Poi a Sondrio, dove c’erano stati altri incontri a livello locale, abbiamo preparato un primo “manifesto” (allegato 1 – http://www.valtellinanelfuturo.it/ ) sul quale ora lavoreremo.

Poi a Barcellonette l’incontro con allevatori e pastori dell’Ubaye organizzato dagli Indignes de L’Ubaye e Eleveurs e Montagne, anche loro presenti a San Damiano.
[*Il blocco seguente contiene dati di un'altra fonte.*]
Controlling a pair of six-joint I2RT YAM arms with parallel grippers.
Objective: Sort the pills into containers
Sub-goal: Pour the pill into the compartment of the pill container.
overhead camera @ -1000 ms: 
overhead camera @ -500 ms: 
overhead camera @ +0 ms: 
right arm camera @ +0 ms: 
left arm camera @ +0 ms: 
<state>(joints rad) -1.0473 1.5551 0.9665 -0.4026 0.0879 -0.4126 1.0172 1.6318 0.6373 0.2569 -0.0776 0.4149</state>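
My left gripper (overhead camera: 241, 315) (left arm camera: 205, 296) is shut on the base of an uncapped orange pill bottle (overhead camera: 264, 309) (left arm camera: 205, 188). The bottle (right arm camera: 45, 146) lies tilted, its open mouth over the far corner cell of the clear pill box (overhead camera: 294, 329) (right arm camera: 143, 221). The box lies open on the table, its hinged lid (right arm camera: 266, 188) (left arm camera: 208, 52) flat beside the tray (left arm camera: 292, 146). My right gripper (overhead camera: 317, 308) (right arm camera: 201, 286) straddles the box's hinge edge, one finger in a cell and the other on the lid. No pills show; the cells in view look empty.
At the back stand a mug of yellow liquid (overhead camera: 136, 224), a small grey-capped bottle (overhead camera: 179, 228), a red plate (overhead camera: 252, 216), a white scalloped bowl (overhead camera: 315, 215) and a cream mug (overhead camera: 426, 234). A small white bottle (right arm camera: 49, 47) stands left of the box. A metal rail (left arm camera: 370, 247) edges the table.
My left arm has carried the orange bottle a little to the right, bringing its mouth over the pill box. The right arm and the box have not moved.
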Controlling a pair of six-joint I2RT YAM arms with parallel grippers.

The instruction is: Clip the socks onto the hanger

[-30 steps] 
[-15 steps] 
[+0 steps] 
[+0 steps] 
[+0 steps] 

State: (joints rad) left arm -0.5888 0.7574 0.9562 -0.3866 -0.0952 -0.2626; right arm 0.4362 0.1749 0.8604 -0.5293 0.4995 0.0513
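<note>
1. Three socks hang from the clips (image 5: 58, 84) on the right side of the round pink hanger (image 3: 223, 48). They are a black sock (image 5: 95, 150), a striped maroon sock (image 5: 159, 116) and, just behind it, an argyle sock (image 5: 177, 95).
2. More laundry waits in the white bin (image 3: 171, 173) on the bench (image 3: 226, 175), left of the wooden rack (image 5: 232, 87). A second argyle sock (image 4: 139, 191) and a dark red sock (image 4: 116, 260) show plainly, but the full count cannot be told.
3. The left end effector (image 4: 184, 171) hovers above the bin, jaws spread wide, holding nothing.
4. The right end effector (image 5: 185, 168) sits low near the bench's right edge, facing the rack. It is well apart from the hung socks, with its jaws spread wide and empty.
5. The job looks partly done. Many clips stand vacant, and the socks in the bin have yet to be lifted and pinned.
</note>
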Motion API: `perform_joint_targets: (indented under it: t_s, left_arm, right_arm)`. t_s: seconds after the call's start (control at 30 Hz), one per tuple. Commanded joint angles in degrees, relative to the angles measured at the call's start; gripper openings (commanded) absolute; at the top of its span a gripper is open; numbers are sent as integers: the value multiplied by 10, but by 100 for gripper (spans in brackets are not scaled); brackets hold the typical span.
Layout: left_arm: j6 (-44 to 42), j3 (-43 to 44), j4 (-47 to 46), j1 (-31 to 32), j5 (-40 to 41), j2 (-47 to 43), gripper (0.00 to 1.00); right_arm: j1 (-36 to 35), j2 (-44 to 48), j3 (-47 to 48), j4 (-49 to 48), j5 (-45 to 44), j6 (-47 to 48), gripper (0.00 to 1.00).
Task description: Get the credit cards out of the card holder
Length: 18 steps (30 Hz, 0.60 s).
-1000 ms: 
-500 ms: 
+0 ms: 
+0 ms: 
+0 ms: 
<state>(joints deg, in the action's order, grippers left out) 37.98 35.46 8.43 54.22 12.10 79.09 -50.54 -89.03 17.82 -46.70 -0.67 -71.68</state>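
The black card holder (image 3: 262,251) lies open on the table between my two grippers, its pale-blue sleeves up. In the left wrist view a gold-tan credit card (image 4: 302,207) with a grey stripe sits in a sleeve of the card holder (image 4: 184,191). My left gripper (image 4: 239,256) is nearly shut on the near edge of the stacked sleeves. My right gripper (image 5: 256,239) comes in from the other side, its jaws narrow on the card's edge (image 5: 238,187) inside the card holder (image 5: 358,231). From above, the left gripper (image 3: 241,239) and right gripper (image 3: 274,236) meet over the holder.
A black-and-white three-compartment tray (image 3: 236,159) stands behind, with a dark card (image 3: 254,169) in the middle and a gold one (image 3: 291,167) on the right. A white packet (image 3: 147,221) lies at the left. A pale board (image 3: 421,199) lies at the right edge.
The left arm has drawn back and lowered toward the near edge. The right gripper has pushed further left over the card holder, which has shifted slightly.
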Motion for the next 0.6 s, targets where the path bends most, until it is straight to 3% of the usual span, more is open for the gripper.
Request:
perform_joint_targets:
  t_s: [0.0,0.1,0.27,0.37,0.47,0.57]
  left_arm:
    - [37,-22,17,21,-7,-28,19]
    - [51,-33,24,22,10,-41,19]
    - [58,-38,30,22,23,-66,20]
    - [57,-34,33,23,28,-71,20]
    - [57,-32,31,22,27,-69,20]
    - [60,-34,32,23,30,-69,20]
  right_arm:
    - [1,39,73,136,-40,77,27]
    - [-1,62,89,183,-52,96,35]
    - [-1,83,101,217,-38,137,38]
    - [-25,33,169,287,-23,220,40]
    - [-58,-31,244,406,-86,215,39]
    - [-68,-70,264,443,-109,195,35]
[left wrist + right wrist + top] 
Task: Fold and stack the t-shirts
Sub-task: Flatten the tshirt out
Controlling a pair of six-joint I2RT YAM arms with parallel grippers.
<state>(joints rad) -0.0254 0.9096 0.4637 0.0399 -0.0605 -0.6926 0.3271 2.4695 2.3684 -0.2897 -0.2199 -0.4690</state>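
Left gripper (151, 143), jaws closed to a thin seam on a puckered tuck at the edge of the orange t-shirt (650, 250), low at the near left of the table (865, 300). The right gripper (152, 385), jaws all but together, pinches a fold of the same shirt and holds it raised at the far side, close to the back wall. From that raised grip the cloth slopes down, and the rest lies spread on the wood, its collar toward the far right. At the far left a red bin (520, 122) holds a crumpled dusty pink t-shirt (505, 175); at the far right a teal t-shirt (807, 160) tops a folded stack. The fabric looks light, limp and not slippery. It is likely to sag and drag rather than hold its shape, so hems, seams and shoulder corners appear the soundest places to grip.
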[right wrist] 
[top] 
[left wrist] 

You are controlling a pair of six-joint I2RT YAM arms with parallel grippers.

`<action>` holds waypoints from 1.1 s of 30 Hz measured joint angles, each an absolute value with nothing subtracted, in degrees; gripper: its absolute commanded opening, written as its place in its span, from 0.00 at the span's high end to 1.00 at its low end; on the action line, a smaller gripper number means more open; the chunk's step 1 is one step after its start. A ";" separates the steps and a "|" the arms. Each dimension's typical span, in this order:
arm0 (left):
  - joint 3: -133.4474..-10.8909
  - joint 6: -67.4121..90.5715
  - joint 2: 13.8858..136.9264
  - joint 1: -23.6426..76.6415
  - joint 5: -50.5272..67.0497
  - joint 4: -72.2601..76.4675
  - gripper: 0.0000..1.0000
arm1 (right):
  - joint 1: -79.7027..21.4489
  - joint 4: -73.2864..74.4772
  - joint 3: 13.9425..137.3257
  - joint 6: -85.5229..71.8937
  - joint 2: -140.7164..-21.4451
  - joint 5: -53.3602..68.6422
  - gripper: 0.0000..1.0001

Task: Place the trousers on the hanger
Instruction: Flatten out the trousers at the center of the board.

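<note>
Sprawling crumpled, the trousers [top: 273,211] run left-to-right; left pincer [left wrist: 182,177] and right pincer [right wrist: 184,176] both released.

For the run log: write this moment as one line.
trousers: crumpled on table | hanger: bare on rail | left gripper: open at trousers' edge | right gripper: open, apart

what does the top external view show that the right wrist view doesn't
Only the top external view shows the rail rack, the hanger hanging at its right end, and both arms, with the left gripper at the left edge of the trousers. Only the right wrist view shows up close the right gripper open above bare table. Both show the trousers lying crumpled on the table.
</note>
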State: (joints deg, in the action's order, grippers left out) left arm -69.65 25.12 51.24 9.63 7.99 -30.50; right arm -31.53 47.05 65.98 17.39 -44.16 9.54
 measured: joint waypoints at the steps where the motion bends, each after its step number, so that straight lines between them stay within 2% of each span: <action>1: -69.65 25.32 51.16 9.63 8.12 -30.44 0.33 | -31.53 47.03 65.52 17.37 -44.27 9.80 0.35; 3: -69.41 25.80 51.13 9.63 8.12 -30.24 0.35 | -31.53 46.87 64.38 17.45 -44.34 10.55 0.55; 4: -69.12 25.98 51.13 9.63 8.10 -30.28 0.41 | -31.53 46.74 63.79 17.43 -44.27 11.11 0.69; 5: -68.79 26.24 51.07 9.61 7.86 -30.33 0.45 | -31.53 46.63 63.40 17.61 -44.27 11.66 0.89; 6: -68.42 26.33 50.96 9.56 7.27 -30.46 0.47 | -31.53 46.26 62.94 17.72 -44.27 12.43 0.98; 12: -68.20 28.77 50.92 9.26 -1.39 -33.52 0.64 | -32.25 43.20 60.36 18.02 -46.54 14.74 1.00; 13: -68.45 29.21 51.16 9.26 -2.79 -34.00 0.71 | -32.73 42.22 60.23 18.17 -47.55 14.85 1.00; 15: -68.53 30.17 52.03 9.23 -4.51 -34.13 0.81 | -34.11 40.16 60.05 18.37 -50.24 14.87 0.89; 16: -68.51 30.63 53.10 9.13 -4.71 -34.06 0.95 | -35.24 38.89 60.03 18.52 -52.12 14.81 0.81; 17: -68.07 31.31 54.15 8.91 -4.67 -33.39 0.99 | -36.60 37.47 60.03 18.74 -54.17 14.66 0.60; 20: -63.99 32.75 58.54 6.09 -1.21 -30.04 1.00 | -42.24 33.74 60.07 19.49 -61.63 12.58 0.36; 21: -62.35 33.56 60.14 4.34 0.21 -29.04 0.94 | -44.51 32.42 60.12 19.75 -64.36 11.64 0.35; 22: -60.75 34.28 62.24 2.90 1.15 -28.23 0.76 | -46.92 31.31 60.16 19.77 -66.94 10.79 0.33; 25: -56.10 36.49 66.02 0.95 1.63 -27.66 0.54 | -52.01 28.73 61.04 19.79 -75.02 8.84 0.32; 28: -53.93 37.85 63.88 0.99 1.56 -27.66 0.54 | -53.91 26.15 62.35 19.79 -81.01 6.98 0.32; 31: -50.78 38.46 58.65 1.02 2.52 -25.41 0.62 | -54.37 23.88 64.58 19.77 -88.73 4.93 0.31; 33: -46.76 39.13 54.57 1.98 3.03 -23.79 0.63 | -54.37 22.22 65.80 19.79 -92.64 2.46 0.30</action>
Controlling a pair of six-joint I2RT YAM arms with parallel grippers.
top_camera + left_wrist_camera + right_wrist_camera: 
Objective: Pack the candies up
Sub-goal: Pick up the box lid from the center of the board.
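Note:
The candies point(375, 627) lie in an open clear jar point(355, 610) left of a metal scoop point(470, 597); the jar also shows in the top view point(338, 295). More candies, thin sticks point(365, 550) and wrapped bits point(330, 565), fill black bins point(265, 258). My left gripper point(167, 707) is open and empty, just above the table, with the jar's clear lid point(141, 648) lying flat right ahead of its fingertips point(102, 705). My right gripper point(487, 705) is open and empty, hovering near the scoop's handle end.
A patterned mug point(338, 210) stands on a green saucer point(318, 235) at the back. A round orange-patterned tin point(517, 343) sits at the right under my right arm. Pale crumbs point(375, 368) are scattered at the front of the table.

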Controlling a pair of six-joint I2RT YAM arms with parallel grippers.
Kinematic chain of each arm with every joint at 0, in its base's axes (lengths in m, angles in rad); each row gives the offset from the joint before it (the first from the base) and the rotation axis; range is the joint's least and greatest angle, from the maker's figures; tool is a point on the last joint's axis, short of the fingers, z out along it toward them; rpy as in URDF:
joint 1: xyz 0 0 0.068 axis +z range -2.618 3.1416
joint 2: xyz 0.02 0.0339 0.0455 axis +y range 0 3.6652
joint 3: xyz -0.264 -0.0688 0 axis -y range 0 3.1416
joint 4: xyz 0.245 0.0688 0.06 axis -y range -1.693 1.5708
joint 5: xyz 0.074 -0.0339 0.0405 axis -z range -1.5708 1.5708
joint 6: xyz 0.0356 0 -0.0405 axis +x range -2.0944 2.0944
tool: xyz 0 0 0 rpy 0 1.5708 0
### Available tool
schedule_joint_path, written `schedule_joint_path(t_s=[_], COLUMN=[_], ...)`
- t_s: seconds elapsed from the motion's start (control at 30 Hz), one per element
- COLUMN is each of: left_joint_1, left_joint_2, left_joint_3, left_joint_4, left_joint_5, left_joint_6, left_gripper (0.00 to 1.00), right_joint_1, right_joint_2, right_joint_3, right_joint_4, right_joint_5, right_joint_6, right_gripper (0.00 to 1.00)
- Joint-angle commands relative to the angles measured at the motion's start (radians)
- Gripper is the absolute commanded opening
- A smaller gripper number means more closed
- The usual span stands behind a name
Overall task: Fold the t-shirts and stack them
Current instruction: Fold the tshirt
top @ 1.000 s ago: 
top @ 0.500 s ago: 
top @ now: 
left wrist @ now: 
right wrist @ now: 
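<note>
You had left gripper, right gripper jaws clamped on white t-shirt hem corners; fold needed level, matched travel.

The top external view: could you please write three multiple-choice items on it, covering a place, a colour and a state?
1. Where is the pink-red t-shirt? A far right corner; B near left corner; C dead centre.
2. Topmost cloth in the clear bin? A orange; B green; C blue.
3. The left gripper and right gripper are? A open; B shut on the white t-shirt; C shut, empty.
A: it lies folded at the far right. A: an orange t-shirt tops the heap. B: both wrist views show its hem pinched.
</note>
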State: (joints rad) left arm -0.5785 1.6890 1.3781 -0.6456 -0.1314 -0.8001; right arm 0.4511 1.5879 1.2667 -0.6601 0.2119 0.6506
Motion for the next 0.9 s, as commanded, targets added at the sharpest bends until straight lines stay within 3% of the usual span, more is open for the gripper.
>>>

Là si è parlato del lupo e del danno che è arrivato col lui e un allevatore ha giustamente detto che una cosa buona il lupo l’ha comunque fatta, facendoci unire le forze e le idee per continuare a vivere il monte senza guardare confini, parti e geografia.

Intanto in provincia di Cuneo le cose sono andate avanti, si è discusso di lupi, ma si è discusso anche delle difficoltà di vivere il monte e si è dato seguito a quanto affermato nel Patto delle Alpi che aveva creato una aggregazione interessante, trasversale alle parti e alla geografia ed è nata l’associazione Alte Terre, di cui allego la “carta degli intenti” (allegato 2).

Le montagne da un po’ di tempo si parlano, non è né semplice ne usuale che questo capiti, l’essere montanaro porta a un individualismo evidente, ma che da sempre si è accompagnato ad un approccio comunitario, indispensabile per vivere il monte, una approccio che ora dobbiamo riscoprire e mettere a denominatore comune del nostro agire.

Da Sondrio Enrico Dioli (già presidente della Provincia) ha illustrato il bellissimo documento che allego (allegato 3) e che da l’idea del taglio del “pensiero alpino” e sempre da Sondrio la simpatica poesia di Giancarlo Maculotti, sindaco di Cerveno (allegato 4) chiosa sul significato del “parlarsi”.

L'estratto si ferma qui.